16/06/2020

Formation des jeunes et formation des adultes en temps de pandémie : deux poids deux mesures?

En réponse à la fermeture prolongée des écoles primaires et secondaires causée par la pandémie de COVID‑19, le ministère de l’Éducation et de l’Enseignement supérieur a annoncé l’annulation des épreuves officielles et des épreuves uniques imposées aux fins de la sanction des études. L’évaluation des apprentissages reposera cette année sur les traces déjà recueillies et sur le jugement professionnel des enseignantes et enseignants. Toutefois, cette mesure ne s’étend pas à la formation générale des adultes, qui mène pourtant au même diplôme d’études secondaires (DES). Les examens dans tous les cours ainsi que les épreuves uniques et obligatoires du Ministère y sont maintenus et doivent être réalisés dans les établissements, en appliquant les consignes de la Santé publique.

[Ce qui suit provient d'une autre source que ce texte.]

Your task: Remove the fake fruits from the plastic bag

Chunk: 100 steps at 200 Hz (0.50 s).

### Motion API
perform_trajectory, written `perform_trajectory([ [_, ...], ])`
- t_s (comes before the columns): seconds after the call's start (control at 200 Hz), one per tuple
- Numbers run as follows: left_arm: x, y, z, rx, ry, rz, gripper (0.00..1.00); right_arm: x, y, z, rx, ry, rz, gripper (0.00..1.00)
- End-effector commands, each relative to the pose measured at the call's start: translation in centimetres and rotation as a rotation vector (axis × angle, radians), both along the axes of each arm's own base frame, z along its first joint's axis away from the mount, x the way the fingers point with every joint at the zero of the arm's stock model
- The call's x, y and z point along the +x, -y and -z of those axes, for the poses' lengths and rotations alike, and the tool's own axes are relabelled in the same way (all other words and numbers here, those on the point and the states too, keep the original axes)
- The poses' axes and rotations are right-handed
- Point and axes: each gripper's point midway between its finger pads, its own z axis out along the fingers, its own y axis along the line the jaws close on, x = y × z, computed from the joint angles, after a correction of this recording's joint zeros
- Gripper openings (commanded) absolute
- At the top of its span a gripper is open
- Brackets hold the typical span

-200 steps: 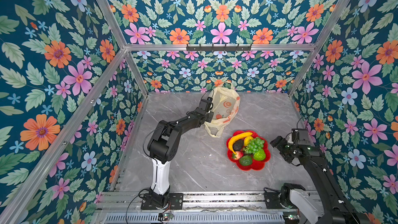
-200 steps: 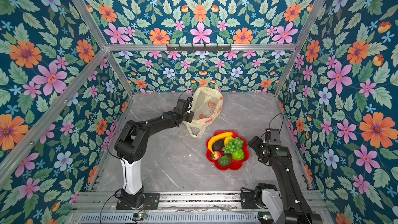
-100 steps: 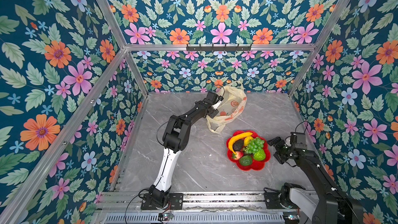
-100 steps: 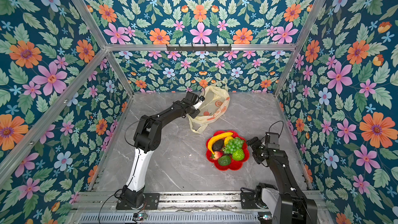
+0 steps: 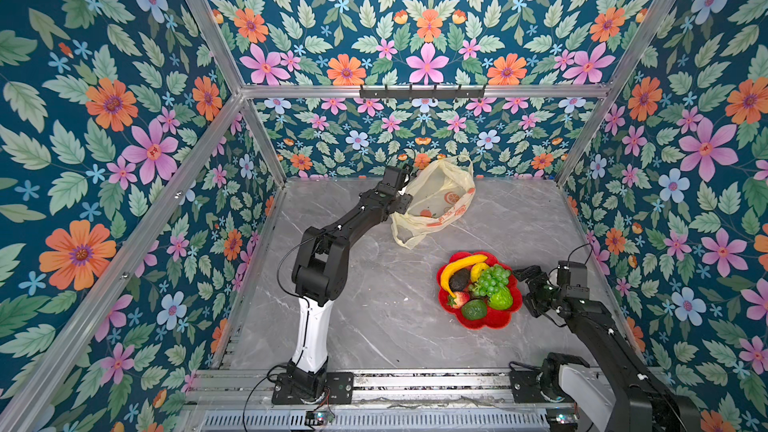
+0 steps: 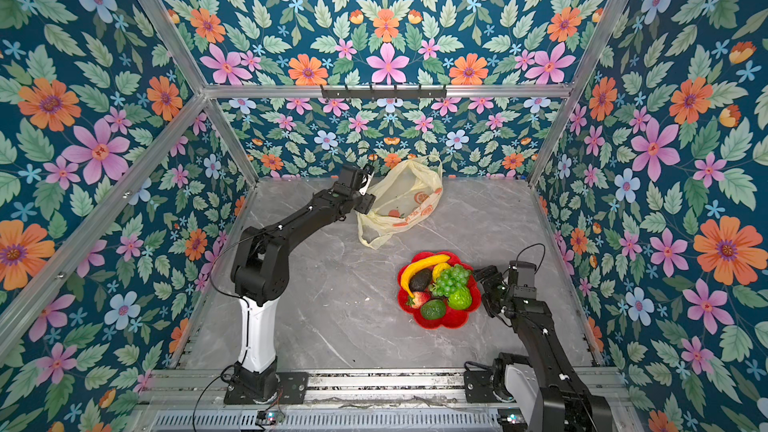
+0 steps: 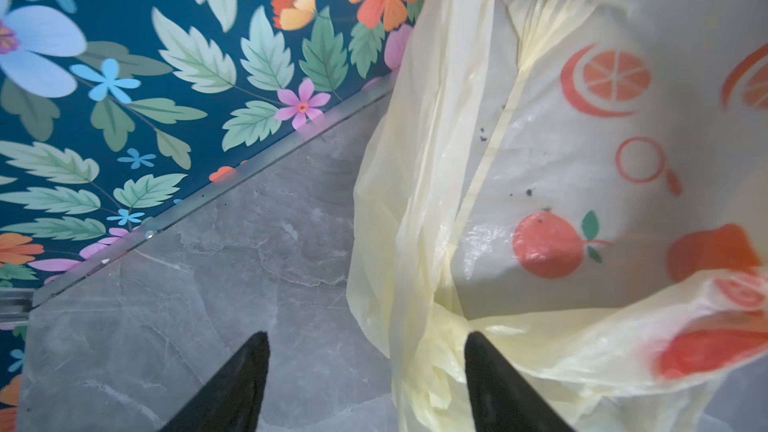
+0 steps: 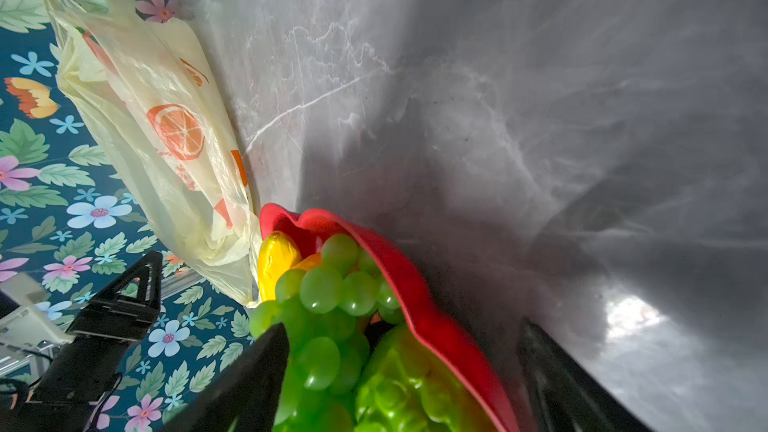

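The plastic bag [image 5: 436, 201] [image 6: 401, 201] lies slumped near the back wall, cream-yellow with orange prints. In the left wrist view its mouth gapes and no fruit shows inside the bag [image 7: 561, 160]. My left gripper [image 7: 365, 336] [image 5: 405, 191] is open, with a fold of the bag's edge loose between its fingers. The fake fruits are piled on a red plate [image 5: 494, 320]: banana [image 5: 459, 265], grapes [image 5: 492, 278] [image 8: 328, 288], avocado [image 5: 459, 280], strawberry [image 5: 457, 299], bumpy green fruit [image 5: 500, 299]. My right gripper [image 5: 524, 290] [image 8: 405, 326] is open at the plate's right rim [image 8: 415, 284].
Floral walls close in the grey marble table [image 5: 374, 305] on three sides, and the bag sits close to the rear one. A black hook rail [image 5: 422, 91] hangs high on the back wall. Both arm bases stand on the front rail [image 5: 415, 384].
My left gripper carried the bag toward the back wall, then opened and let it go; the bag has sagged onto the table. The right gripper stays open beside the plate.
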Motion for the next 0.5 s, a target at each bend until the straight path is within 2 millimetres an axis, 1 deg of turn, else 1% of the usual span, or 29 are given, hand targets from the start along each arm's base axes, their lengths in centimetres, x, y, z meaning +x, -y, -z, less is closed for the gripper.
perform_trajectory([
  [0.0,-0.7,-0.9,-2.7,-0.202,0.063,-0.100,0.78,1.1,-0.5,-0.9,0.002,0.043,0.004,0.88],
  [0.045,-1.5,-1.6,-3.2,-0.257,0.072,-0.127,0.78,1.2,-0.7,-0.9,0.001,0.044,0.002,0.88],
  [0.08,-2.1,-2.2,-3.2,-0.292,0.074,-0.150,0.78,1.4,-0.9,-0.9,0.001,0.044,0.000,0.88],
  [0.095,-2.3,-2.5,-3.6,-0.311,0.085,-0.159,0.78,1.4,-1.0,-0.9,0.002,0.046,-0.003,0.88],
  [0.115,-2.6,-2.9,-3.6,-0.327,0.087,-0.171,0.78,1.5,-1.1,-0.9,0.003,0.046,-0.006,0.88],
  [0.215,-4.5,-5.6,-3.9,-0.366,0.120,-0.277,0.78,1.9,-2.0,-0.5,0.015,0.035,-0.027,0.87],
  [0.245,-5.3,-6.3,-3.5,-0.376,0.115,-0.295,0.78,2.1,-2.3,-0.4,0.014,0.037,-0.035,0.87],
  [0.255,-5.5,-6.4,-3.7,-0.383,0.122,-0.302,0.78,2.2,-2.4,-0.4,0.014,0.037,-0.036,0.87],
  [0.27,-5.9,-6.8,-3.4,-0.385,0.120,-0.310,0.78,2.2,-2.6,-0.3,0.015,0.035,-0.039,0.87],
  [0.335,-7.4,-8.2,-3.3,-0.411,0.138,-0.342,0.78,2.6,-3.1,-0.2,0.016,0.032,-0.049,0.87],
  [0.405,-8.9,-9.6,-3.1,-0.424,0.150,-0.375,0.79,3.0,-3.6,-0.3,0.016,0.038,-0.061,0.87],
  [0.495,-10.9,-11.5,-2.3,-0.421,0.153,-0.427,0.79,3.8,-4.4,-0.7,0.005,0.046,-0.081,0.87],
])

Le Conseil a rappelé, dans son rapport intitulé Évaluer pour que ça compte vraiment, que l’évaluation poursuit deux objectifs : soutenir l’apprentissage et témoigner des acquis, ce dernier élément menant à la sanction des études. Or, bien que des évaluations formatives jalonnent souvent les cours offerts aux adultes, la note finale pour chacun dépend d’un seul examen. Même en temps normal, ce procédé d’évaluation vise uniquement la sanction sans rendre compte de la progression des apprentissages. Le contexte actuel de crise amène des difficultés supplémentaires en limitant le nombre d’élèves autorisés à se rendre dans les centres pour passer leurs examens, ce qui occasionne des délais. Ainsi, des élèves qui étaient prêts à passer leurs examens au début de la crise ont attendu plusieurs semaines avant que des consignes soient émises à leur intention.

La formation générale des adultes dessert une population vulnérable au parcours éducatif sinueux pour qui, comme le souligne le rapport, l’évaluation des apprentissages a pu représenter une expérience négative. Les obstacles que les mesures sanitaires ajoutent font craindre une augmentation du décrochage chez les élèves à risque, incluant les adultes. Pour ceux-ci, toute embûche additionnelle peut compromettre un engagement fragile, qui demande de jongler avec les responsabilités propres à la vie adulte et de déconstruire un rapport aux études difficile. Il y a donc lieu de questionner les différences avec les aménagements apportés à l’évaluation des jeunes.

La crise sanitaire exacerbe les difficultés déjà présentes dans l’évaluation des apprentissages en formation générale des adultes. Elle offre aussi l’occasion de réfléchir aux manières de mieux soutenir ces élèves. Le processus d’évaluation pour ce groupe vulnérable gagnerait une flexibilité qui lui fait défaut dans le contexte actuel si les enseignantes et enseignants avaient la même latitude que leurs collègues de la formation des jeunes pour exercer leur jugement professionnel. Cette flexibilité permettrait à long terme de prendre en compte la progression des élèves et assurerait mieux la fonction de soutien des apprentissages pour cette population trop souvent négligée. Le Conseil a d’ailleurs récemment porté ces préoccupations à l’attention du ministre à la suite des modifications temporaires apportées à la formation générale des adultes.